ATLANTA (Reuters) - The Federal Reserve may only need to raise interest rates once in 2019, Atlanta Fed President Raphael Bostic said on Monday, focusing on business executives' nervousness about the economy and a global slowdown as factors that may hold the U.S. central bank back.
"I am at one move for 2019," Bostic said. Though U.S. economic growth was faster than expected in 2018 and prompted the Fed to raise rates four times, Bostic said his business contacts appear less confident about the coming months, while "clouds" have developed overseas.
Bostic is not a member of the Fed's rate-setting policy committee this year. But his comments show how a recent selloff in stock markets, combined with weak economic data from China and Europe, have begun to shift the tenor of conversation at the U.S. central bank.

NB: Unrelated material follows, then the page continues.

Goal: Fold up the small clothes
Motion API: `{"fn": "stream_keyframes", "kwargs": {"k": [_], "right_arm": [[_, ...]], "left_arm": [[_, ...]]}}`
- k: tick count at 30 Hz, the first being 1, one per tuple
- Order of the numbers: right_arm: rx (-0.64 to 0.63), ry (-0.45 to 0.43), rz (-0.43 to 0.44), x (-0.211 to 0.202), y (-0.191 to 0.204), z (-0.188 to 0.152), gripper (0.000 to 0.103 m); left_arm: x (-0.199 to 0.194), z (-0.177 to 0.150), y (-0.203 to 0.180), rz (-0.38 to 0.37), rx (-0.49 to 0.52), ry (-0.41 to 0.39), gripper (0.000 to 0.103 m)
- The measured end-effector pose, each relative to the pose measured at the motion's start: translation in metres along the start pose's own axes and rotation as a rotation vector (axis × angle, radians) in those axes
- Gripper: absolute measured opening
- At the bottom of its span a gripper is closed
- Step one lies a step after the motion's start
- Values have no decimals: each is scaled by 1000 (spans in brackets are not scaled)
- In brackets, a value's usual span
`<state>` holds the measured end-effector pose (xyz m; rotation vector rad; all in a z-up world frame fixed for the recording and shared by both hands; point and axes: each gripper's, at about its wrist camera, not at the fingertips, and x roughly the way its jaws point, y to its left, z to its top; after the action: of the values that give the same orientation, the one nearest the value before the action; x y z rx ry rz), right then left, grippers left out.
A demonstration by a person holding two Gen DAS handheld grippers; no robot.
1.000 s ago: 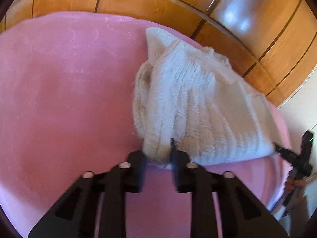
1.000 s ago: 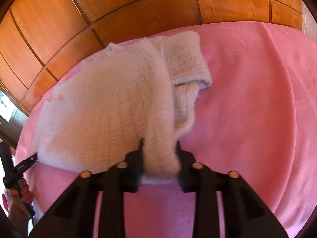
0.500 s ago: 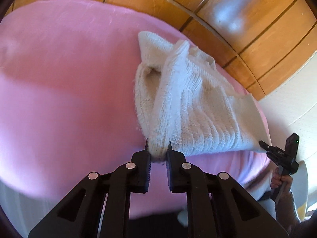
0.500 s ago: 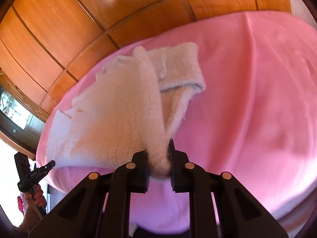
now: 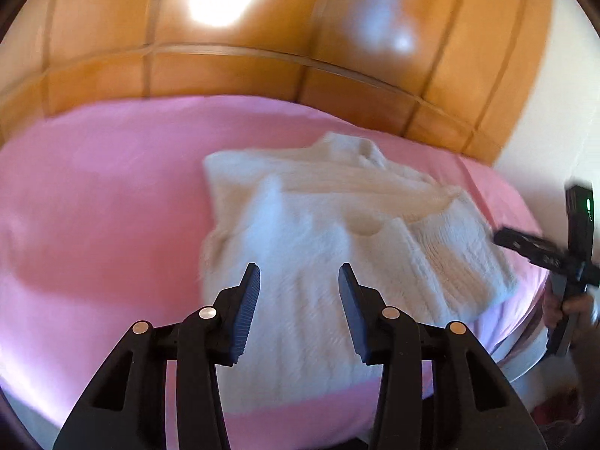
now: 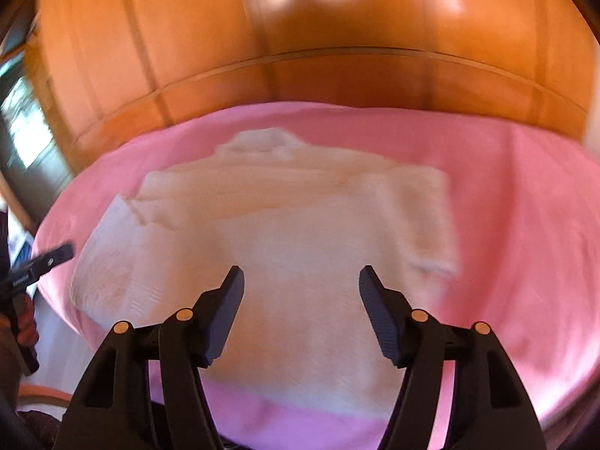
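A small cream knitted sweater (image 5: 318,247) lies spread on the pink bedcover (image 5: 97,232), its hem nearest me. My left gripper (image 5: 298,272) hovers just above the hem, its jaws opening, and nothing is pinched between its pads. In the right wrist view the same sweater (image 6: 300,232) fills the middle of the bed. My right gripper (image 6: 302,273) hangs over its near part with jaws opening wide and no cloth between them. Each view is blurred by motion.
A glossy wooden headboard (image 5: 262,63) rises behind the bed. The other gripper and the hand holding it (image 5: 562,262) show at the right edge of the left view. They appear at the left edge of the right view (image 6: 22,292). The pink bedcover (image 6: 525,225) stretches beyond the sweater.
Both grippers were shut on the sweater's edges and lifting them; now both have let go and pulled back upward, and the sweater has dropped flat on the bed.
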<state>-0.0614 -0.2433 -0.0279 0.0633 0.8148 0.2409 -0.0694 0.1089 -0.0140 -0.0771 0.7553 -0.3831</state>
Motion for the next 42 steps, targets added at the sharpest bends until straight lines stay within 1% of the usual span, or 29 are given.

While U.S. economic data remains strong, the hair-trigger moves in equity markets, doubts about the outcome of U.S. trade negotiations with China, and other factors have led Fed officials to indicate the central bank is likely to slow down from the quarterly pace of rate increases enacted over the past two years.
Particularly as the Fed's short-term policy rate approaches neutral, Bostic said the central bank needs to be careful not to go too far and unintentionally tighten credit markets too much.
"This is an area where we have to watch robustly," he said. The current policy rate of 2.50 percent may be at or close to neutral and "if it is 2.50 and you go to two and three quarters or three, you might have tripped beyond neutral and that would be contractionary."